OTTAWA — Le syndicat représentant les employés d’Anciens Combattants Canada croit que le ministère devrait embaucher plus d’employés permanents pour traiter l’arriéré de dossiers en attente pour des services et des avantages sociaux aux vétérans.

La présidente du syndicat, Virginia Vaillancourt, a estimé que des embauches temporaires ne résoudraient pas les problèmes de longue date.

«Les anciens combattants ne sont pas temporaires», a-t-elle déclaré. «Nous avons besoin que le personnel permanent soit entièrement formé et en place de manière constante, et non pas en vertu d’un financement temporaire.»

En juin, le ministère des Anciens Combattants a déclaré qu’il prolongerait les contrats de 160 employés qu’il avait embauchés temporairement pour traiter les demandes, en plus d’en ajouter 300.

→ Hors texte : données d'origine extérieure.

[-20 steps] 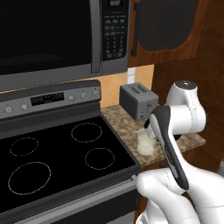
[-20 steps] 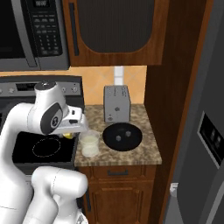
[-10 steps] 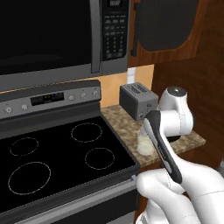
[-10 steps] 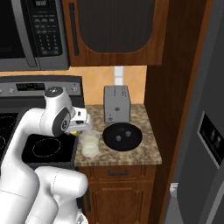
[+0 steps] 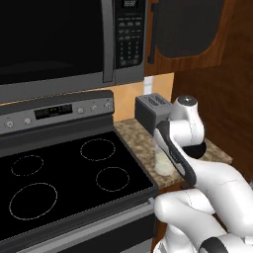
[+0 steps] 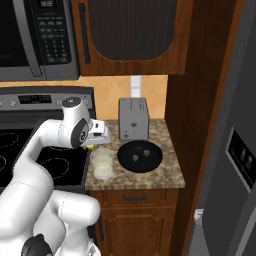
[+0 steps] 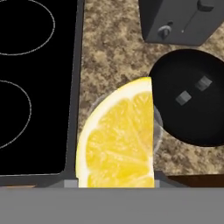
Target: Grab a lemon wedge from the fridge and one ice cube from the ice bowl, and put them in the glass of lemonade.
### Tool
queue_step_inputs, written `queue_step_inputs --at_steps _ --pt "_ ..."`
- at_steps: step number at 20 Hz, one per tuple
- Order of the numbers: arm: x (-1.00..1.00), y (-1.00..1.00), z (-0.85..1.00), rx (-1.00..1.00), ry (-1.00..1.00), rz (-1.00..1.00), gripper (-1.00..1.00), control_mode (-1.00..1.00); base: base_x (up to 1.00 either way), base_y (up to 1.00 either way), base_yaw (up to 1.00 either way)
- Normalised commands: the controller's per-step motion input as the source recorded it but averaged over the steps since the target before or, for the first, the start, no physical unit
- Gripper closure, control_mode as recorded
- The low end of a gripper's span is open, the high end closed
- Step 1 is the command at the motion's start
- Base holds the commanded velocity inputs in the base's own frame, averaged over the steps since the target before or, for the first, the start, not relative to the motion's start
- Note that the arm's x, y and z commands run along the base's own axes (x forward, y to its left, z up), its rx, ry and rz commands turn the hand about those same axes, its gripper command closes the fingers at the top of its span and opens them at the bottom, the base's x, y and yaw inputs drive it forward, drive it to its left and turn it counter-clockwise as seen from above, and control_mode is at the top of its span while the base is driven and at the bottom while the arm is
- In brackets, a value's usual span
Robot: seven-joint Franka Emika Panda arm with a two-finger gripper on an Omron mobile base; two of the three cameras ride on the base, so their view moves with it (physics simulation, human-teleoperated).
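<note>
As the arm has swung right across the frame, the gripper (image 6: 95, 144), pinching the lemon wedge (image 7: 118, 138), now hovers over the glass of lemonade (image 6: 102, 163) on the desk (image 6: 165, 170); release seems next

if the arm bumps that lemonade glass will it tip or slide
The glass of lemonade looks short and part-filled, so probably slides rather than tips. It stands near the counter's front edge, so a push forward is risky. Its liquid may slosh.
</note>
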Motion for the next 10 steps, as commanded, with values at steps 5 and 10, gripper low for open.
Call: queue_step_inputs --at_steps 5,10 --pt "0.00 0.01 -0.38 0.00 0.00 0.03 1.00 -1.00 0.00 0.00 0.00" --pt "0.20 0.00 0.00 0.00 0.00 0.01 1.00 -1.00 0.00 0.00 0.00"
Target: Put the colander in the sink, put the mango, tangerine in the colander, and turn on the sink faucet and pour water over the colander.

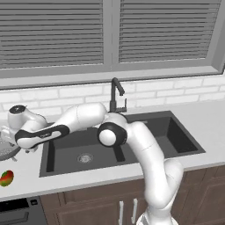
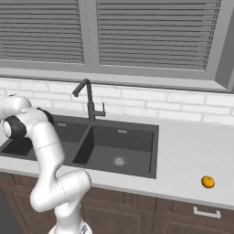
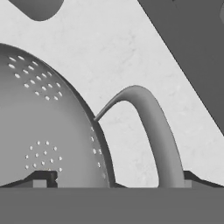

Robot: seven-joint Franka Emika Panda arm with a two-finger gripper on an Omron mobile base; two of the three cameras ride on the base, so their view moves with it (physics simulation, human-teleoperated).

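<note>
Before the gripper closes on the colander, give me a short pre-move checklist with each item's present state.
1. Gripper open: ok, fingertips stand wide apart.
2. Colander handle between the fingertips: ok, the loop handle rises between them in the hand view.
3. Colander empty: ok, no fruit inside.
4. Sink basins free to receive it: ok.
5. Mango and tangerine on the counter: ok, mango left of the sink, tangerine right.
6. Sink faucet off: ok, no water runs.
</note>
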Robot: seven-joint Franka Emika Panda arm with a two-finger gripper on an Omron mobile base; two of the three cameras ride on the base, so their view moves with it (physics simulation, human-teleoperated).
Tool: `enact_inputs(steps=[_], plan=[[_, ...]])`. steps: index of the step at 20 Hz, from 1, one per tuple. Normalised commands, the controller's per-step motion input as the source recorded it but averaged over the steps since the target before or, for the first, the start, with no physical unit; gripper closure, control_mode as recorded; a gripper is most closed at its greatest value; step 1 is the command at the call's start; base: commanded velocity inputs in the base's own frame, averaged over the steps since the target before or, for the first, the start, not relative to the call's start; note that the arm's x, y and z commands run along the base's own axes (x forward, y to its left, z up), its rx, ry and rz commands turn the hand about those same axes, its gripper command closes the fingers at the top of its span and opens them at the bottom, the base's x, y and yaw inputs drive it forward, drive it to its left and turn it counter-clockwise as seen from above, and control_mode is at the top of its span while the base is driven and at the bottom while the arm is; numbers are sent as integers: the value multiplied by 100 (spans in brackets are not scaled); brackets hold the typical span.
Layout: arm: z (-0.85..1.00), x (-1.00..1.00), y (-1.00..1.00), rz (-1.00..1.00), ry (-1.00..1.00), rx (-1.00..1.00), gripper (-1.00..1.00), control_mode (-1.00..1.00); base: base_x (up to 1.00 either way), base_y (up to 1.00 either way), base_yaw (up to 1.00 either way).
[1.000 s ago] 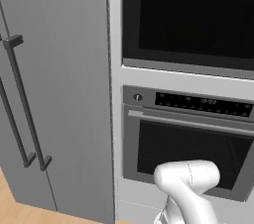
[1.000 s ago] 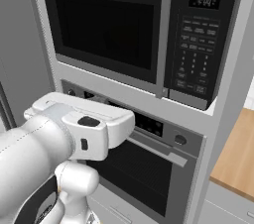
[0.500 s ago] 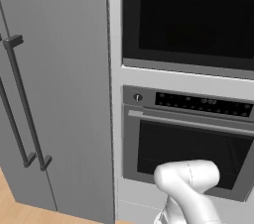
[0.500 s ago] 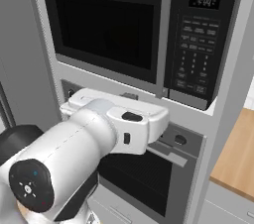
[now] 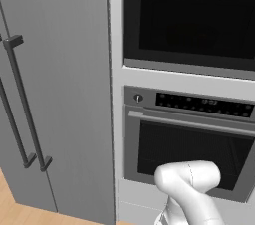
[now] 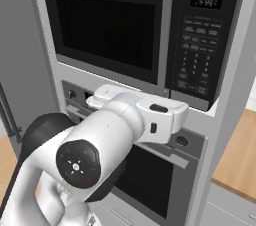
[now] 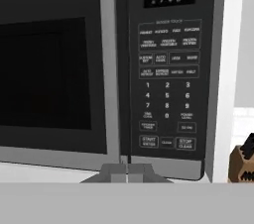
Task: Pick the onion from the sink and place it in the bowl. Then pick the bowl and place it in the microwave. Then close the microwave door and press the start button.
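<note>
The microwave (image 6: 110, 25) sits in the wall column above the oven. Its black door (image 7: 49, 69) with the dark glass window lies flush against the frame. In the hand view the keypad (image 7: 168, 84) is straight ahead, with the start button (image 7: 149, 141) low on it. My gripper (image 7: 127, 172) is shut with nothing between its fingers, and its tips sit just below the microwave's bottom edge, under the seam between door and keypad. The white arm (image 6: 125, 130) reaches across in front of the oven. The onion and the bowl are hidden, and the sink is out of view.
Below the microwave is the oven (image 5: 189, 154) with a control strip (image 5: 199, 103) and a bar handle. A grey fridge (image 5: 55, 94) with long handles stands to the left. A wooden counter (image 6: 237, 155) and a knife block (image 7: 242, 161) lie to the right.
In the right base view the arm has swung its hand rightward and upward, closer beneath the microwave's keypad. The gripper stays shut. The kitchen behind has not shifted.
</note>
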Motion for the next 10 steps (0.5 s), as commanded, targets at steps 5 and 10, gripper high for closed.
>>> enact_inputs(steps=[5, 10], plan=[[-21, 34, -20, 2, 0, 0, 100, -100, 0, 0, 0], [-14, 30, -30, 3, 0, 2, 100, -100, 0, 0, 0]])
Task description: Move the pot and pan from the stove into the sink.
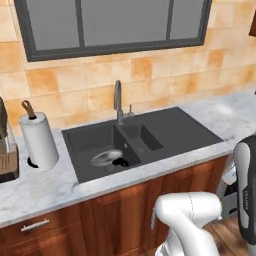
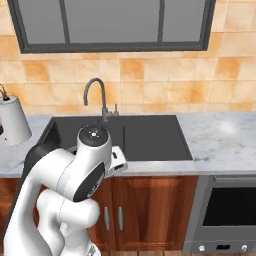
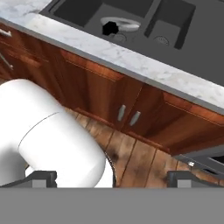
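I find the pan (image 1: 106, 158) lying in the sink (image 1: 165, 125), apparently rim up. My gripper (image 3: 111, 179) stands fully open and empty, low before the cabinets. Next I must drive to fetch the pot.

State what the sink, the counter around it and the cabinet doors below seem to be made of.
Sink: dark grey and matte, probably composite or coated metal, with no shine. Counter: white with grey veins, looks like polished marble. Cabinet doors: reddish-brown with visible grain, apparently varnished wood.
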### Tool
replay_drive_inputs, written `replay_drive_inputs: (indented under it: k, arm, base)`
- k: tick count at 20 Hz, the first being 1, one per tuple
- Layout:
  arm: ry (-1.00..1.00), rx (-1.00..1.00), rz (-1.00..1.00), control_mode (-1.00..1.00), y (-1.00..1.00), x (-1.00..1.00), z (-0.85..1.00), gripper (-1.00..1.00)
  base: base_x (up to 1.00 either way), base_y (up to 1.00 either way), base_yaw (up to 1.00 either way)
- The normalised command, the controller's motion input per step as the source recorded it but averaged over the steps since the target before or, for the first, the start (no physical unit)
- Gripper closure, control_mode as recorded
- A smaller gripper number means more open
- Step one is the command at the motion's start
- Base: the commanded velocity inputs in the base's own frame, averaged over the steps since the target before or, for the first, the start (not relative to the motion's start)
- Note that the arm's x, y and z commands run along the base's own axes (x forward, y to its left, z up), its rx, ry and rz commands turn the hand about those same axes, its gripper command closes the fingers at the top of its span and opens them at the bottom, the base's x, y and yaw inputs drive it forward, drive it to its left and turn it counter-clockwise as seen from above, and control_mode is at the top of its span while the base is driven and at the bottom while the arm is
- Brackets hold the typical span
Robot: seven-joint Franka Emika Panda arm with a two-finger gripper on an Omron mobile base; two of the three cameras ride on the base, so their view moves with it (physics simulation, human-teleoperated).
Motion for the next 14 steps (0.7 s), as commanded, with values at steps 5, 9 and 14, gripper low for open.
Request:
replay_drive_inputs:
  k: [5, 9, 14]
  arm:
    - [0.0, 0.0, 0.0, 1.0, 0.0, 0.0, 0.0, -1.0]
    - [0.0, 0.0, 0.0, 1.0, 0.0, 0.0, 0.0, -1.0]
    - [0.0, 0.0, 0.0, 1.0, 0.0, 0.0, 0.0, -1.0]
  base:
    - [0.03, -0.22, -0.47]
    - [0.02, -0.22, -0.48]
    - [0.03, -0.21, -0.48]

Le bureau du directeur parlementaire du budget a indiqué lundi qu’Anciens Combattants Canada pourrait éliminer son arriéré de demandes de prestations d’invalidité en un an s’il embauchait près de 400 personnes de plus que ce nombre.

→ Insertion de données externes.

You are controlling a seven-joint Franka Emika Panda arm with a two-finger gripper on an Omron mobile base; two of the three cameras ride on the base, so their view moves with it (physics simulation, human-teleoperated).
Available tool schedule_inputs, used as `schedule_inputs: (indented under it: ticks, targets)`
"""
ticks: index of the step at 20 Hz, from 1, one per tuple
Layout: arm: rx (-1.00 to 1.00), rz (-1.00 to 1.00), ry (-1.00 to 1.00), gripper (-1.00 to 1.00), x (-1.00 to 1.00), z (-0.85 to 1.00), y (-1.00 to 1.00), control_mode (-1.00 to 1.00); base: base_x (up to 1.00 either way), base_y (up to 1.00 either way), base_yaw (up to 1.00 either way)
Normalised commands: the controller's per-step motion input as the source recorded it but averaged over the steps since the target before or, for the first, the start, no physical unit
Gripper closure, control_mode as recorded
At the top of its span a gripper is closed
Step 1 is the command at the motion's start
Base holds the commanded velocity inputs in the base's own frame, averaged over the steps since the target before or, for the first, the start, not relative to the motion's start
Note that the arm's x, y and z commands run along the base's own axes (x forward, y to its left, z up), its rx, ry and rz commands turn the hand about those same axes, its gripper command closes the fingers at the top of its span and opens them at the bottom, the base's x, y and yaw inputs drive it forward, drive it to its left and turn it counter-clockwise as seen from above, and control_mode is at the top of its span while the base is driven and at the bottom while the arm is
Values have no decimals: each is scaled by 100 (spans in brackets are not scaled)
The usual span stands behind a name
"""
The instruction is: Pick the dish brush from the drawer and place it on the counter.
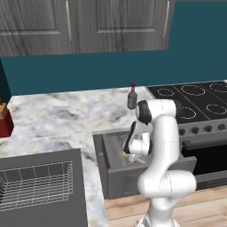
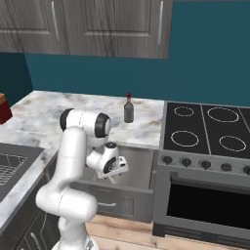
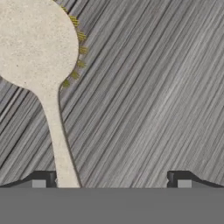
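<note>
I am in the pick step: my arm reaches down into the open drawer [image 1: 116, 165] in front of me, and the gripper [image 3: 111, 180] hangs just above the drawer floor with nothing held. Its jaws stand as wide apart as they go. In the hand view, the two dark fingertips [image 3: 43, 179] rise at the bottom edge, far apart, over a floor of grey streaked wood grain.

The brush [image 3: 41, 61] lies flat on that floor. Its round pale head, with short yellow bristles peeking out along one edge, sits at the upper left of the hand view. Its thin cream handle runs down from the head and passes just beside the left fingertip, on its inner side. So the handle is barely within the jaw gap, not centred in it.

My judgement: the next move calls for sliding the hand sideways until the handle sits mid-gap, lowering a little, then closing on the handle and lifting clear of the drawer walls.

Besides the brush, I can make out nothing else in the drawer. From the base views, the marble counter [image 2: 63, 110] runs behind the drawer, and a dark bottle [image 2: 128, 109] with a red cap stands on it.
</note>
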Motion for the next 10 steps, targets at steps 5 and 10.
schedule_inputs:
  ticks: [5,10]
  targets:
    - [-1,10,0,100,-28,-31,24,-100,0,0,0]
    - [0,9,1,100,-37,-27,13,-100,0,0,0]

Le total de demandes de prestations en attente avait atteint près de 50 000 à la fin du mois de mars, contre environ 21 000 trois ans plus tôt.

Le syndicat affirme qu’il y a des arriérés et des retards dans presque toutes les sections du ministère, y compris dans l’unité des appels, avec les gestionnaires de cas et avec les agents de service qui travaillent directement avec les anciens combattants.

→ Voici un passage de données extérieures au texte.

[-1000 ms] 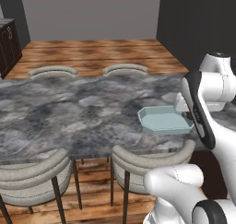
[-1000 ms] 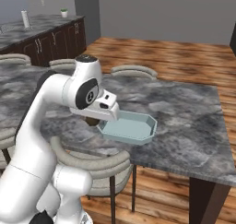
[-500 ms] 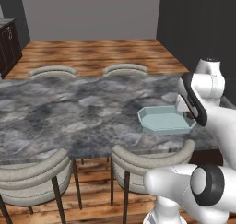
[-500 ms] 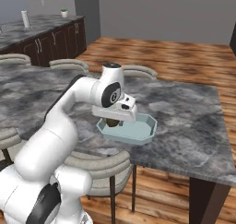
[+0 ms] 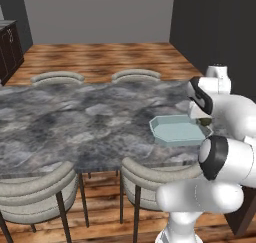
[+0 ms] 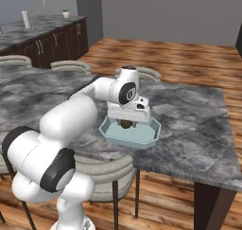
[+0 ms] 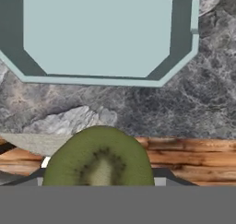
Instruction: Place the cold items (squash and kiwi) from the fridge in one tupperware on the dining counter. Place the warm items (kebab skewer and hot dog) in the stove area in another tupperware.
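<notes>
A pale blue tupperware (image 6: 144,140) lies with nothing in it on the grey marble dining counter (image 6: 189,115), near its front edge. My gripper (image 6: 126,122) hangs just over it, shut on a halved kiwi (image 6: 126,125) with brown skin. In the left base view the kiwi (image 5: 204,121) sits at the right end of the tupperware (image 5: 175,130), under my gripper (image 5: 202,118). The hand view has the kiwi's green cut face (image 7: 99,158) at the bottom, covering the fingertips, and the tupperware's bare floor (image 7: 99,32) beyond. Squash, kebab skewer and hot dog are out of view.
Grey upholstered chairs stand along the near side (image 5: 150,179) and far side (image 5: 135,75) of the counter. Wood floor runs beyond. Dark cabinets (image 6: 56,42) line the far left wall, with a small plant (image 6: 65,13) on top.
The arm has swung across with the kiwi, from short of the tupperware to directly over it. The tupperware has not moved.
</notes>
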Controlling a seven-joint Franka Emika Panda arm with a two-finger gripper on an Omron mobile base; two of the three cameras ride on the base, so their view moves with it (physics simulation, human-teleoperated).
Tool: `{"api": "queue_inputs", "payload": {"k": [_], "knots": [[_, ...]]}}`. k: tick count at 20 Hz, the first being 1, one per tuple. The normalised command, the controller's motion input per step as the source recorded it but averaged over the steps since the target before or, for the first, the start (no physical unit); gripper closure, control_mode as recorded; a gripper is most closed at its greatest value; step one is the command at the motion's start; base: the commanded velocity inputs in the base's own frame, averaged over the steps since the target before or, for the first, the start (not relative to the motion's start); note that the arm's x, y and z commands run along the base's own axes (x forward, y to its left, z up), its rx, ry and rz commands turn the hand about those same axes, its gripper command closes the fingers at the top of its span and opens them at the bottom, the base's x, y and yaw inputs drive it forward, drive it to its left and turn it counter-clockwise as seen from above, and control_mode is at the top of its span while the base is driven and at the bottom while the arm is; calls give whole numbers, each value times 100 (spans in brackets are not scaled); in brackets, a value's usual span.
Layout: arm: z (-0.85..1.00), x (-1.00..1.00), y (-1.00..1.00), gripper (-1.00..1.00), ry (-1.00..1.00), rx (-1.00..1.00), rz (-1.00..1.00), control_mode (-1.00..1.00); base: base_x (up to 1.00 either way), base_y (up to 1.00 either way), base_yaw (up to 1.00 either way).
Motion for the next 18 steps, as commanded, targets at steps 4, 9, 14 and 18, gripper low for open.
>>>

Mme Vaillancourt a déclaré que les vétérans étaient frustrés.

«Ils sont fatigués de répéter leurs histoires encore et encore», a-t-elle dit. «S’ils ont besoin d’être référés vers un autre secteur du ministère, ils doivent souvent répéter leur histoire encore là-bas.»

Le ministère a indiqué qu’il augmentait le nombre de personnes qui traitent les demandes et qu’il simplifiait également le processus pour éviter un autre arriéré.

Cameron McNeill, un porte-parole du ministre des Anciens Combattants Lawrence MacAulay, a déclaré lundi que le ministère était conscient que trop d’anciens combattants attendent trop longtemps les décisions concernant leurs demandes.

«Nous pouvons et devons faire mieux», a admis M. McNeill.